Understanding how colleagues prefer to solve problems leads to acceptance of the cognitive differences that exist and a recognition that sometimes a problem requires a more adaptive solution and other times a more innovative solution. This fosters a greater sense of belonging within the team and within the wider organisation. Since belonging is one of the key drivers that keep people in their current job it is easy to see how this can benefit the individual and help organisations to reverse the trend where people are leaving their jobs in droves.
Using KAI to relieve workplace tension
A good example of where KAI has been introduced into a workplace and improved the wellbeing of individuals in the team comes from a large pharmaceutical manufacturer with over $1billion annual turnover. Prior to the Covid-19 pandemic there were tensions between the senior team and the manufacturing operations team that were exacerbated by the pandemic when the employees were no longer able to meet face-to-face. An external KAI practitioner was bought in to advise on what might be done to relieve these tensions and they found the senior team was highly innovative, yet the operations team was much more adaptive.

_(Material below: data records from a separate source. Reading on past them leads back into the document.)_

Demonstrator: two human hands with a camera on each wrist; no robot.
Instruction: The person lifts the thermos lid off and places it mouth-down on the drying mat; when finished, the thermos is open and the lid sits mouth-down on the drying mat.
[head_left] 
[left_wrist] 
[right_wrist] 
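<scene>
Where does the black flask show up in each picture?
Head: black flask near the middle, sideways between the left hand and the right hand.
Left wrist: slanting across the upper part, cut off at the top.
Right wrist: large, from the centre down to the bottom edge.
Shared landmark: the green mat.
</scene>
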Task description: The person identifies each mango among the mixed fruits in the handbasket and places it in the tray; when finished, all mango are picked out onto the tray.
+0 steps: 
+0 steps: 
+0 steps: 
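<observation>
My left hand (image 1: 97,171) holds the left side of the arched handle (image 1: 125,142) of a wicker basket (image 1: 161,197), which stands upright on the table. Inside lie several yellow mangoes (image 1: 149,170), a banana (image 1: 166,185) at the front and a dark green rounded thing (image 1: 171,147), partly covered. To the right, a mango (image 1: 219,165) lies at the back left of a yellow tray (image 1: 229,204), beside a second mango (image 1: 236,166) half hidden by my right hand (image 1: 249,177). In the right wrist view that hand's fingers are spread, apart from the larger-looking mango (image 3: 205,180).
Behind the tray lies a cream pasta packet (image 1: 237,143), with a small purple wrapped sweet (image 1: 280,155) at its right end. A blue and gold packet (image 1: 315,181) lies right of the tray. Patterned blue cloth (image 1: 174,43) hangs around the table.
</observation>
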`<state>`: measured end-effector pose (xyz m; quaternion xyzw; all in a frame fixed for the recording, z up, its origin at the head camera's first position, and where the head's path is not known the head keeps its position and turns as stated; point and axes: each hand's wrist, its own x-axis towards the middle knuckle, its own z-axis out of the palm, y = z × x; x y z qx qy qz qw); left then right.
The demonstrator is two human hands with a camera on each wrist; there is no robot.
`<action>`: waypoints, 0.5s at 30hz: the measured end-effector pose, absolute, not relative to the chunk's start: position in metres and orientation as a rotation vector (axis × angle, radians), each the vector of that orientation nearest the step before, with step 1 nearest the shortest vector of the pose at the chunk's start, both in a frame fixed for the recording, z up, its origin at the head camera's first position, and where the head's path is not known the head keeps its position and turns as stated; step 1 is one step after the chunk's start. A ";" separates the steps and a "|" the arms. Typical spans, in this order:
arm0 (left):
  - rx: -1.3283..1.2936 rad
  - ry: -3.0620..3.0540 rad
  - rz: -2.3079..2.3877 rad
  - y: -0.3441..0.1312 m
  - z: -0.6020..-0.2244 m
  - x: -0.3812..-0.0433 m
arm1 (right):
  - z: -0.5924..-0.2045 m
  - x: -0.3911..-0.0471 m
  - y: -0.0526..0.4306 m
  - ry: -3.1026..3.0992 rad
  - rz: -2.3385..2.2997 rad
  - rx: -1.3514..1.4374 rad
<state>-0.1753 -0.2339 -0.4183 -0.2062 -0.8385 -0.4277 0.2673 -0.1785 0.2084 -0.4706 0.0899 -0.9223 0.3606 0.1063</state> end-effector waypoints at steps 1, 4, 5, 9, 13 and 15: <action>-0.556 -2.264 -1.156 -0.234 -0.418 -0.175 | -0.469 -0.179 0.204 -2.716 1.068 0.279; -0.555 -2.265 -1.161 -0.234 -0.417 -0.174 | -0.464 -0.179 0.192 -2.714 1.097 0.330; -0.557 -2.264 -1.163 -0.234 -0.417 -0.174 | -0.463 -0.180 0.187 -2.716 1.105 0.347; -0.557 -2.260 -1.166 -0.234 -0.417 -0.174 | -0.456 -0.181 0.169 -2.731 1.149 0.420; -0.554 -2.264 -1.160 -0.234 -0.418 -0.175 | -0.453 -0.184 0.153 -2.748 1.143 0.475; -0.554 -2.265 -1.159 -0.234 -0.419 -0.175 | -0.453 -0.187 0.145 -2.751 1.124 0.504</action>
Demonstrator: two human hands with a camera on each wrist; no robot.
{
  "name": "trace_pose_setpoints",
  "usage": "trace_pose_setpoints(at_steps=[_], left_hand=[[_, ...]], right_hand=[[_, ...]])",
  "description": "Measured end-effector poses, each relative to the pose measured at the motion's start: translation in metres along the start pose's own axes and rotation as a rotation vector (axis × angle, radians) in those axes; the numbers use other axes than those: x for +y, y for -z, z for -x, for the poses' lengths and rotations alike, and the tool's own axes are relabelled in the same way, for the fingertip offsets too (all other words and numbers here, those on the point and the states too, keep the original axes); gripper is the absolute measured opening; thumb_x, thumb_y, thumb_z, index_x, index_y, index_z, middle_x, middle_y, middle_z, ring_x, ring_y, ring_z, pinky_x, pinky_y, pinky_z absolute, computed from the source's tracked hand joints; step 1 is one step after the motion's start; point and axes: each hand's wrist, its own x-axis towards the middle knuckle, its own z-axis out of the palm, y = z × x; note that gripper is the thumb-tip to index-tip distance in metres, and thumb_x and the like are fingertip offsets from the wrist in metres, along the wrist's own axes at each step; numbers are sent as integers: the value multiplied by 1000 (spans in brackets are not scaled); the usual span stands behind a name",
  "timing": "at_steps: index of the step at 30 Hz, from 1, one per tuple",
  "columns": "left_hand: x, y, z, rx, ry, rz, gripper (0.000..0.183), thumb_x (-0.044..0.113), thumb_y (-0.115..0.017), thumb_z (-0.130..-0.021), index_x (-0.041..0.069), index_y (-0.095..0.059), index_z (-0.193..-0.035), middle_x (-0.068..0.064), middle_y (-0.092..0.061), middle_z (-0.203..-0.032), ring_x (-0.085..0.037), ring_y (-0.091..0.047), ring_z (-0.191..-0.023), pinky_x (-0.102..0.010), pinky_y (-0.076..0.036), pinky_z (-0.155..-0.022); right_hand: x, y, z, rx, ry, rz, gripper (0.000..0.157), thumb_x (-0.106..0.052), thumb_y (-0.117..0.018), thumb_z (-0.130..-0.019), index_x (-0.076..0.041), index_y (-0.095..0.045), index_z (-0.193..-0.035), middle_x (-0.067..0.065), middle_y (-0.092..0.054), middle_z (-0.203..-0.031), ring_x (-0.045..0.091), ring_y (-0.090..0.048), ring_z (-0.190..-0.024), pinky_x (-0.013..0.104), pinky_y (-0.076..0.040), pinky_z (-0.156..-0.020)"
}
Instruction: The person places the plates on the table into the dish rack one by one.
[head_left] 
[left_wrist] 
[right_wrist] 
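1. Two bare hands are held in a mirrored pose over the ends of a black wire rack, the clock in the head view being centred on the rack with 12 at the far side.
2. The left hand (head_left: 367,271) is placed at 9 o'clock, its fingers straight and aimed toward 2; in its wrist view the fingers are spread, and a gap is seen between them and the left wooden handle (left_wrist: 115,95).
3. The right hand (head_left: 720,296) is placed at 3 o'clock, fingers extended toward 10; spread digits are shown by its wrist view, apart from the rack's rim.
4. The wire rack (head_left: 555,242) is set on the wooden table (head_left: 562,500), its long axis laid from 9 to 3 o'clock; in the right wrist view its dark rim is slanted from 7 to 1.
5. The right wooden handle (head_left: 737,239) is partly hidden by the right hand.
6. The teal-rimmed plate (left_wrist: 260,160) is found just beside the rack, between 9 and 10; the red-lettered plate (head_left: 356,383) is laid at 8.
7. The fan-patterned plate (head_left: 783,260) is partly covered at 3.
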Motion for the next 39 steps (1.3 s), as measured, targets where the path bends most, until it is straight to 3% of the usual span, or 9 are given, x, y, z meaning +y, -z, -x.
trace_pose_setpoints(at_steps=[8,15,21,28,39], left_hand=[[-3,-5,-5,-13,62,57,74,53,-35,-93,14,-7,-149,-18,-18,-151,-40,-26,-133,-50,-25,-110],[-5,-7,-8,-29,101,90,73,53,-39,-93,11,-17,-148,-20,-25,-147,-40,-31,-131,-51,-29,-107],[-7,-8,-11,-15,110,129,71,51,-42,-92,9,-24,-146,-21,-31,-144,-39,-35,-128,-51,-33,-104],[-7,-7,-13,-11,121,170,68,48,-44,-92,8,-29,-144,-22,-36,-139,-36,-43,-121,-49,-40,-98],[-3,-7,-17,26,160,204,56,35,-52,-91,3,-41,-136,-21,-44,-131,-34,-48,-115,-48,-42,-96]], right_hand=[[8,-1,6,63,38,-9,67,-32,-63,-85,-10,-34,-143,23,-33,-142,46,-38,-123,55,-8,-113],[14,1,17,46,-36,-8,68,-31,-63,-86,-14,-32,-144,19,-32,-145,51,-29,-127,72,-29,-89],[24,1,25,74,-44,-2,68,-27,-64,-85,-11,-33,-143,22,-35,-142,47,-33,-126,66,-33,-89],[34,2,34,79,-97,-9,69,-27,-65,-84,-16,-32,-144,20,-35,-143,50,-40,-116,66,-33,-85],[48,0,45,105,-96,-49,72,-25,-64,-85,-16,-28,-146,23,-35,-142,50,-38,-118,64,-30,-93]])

The KAI practitioner helped the company to recognise that the senior team needed to switch their behaviours and spend more time thinking about how the adaptive decision makers in the operations team thought about the problem. As a result, the senor team’s communication style and decision-making processes were shifted to enable better collaboration with the manufacturing decision makers. This facilitated better communications, better decision making and a better understanding of differences. This, in turn, resulted in a reduction of tensions between the two different parts of the organisation. The company was naturally delighted with the insight provided by the KAI practitioner which resolved the previous difficulties and ensured that team members remained part of the organisations.
Without the expertise of a KAI practitioner, the disagreements between the senior team and the operations team could have been mistakenly attributed to the perception of an out-of-touch group of supervisors and an uninspired group of operation managers. Instead, it was discovered that everyone was capable, skilled, and involved in the problem-solving process; but disagreed on how best to solve the problem due to their cognitive diversity.